• **TASK DIRECTIONS**: Only the lines from the top of the data through the one with "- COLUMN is" are to be written out, each exactly as it stands.

━━━ DATA SEGMENT

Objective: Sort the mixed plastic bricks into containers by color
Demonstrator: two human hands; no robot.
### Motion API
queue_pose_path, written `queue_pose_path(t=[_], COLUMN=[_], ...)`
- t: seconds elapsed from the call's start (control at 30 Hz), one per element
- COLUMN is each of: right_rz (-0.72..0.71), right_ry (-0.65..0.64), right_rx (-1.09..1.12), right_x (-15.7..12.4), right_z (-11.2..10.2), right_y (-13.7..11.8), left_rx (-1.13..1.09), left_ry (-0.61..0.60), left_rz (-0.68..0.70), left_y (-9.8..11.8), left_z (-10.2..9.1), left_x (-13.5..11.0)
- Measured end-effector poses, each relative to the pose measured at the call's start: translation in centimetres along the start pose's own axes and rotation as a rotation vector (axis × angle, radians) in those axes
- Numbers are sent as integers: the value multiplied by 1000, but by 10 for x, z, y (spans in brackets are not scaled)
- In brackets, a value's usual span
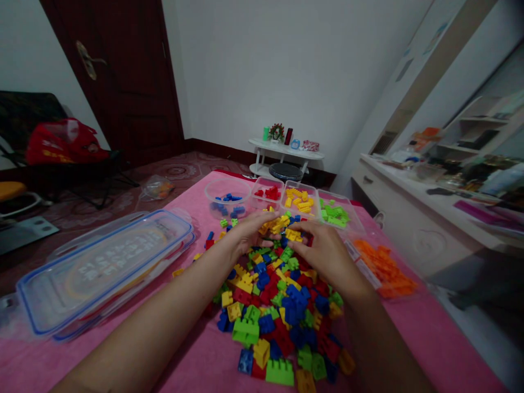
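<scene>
A big heap of mixed plastic building bricks (278, 305) in red, blue, yellow and green lies on a pink cloth (409, 338). My left hand (248, 234) and my right hand (323, 251) reach over the far end of the heap, fingertips meeting. Both hands curl around a small bunch of yellow bricks (284, 226). Behind them stand clear tubs: a round one with blue bricks (228, 197), one with red bricks (268, 192), one with yellow bricks (300, 198) and one with green bricks (336, 212). Orange bricks (382, 267) lie in a tub at the right.
Stacked clear lids with blue rims (102, 267) lie at the left on the cloth. A white dresser (413, 218) runs along the right. A small white side table (286, 150) stands by the far wall, a dark door (118, 76) at the back left.
</scene>
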State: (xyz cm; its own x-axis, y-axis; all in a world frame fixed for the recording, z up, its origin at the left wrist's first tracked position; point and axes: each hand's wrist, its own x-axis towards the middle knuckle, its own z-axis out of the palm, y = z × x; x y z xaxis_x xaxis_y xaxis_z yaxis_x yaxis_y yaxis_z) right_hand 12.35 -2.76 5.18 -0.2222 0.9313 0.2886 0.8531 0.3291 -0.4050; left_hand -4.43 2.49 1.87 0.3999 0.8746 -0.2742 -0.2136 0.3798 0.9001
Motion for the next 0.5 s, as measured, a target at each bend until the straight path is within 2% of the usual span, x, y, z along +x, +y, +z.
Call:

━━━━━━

• **OUTPUT FOR THIS TASK**:
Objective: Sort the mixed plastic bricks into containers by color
Demonstrator: two human hands; no robot.
### Motion API
queue_pose_path, written `queue_pose_path(t=[_], COLUMN=[_], ...)`
- t: seconds elapsed from the call's start (control at 30 Hz), one per element
- COLUMN is each of: right_rz (-0.72..0.71), right_ry (-0.65..0.64), right_rx (-1.09..1.12), right_x (-15.7..12.4), right_z (-11.2..10.2), right_y (-13.7..11.8), left_rx (-1.13..1.09), left_ry (-0.61..0.60), left_rz (-0.68..0.70), left_y (-9.8..11.8), left_z (-10.2..9.1), left_x (-13.5..11.0)

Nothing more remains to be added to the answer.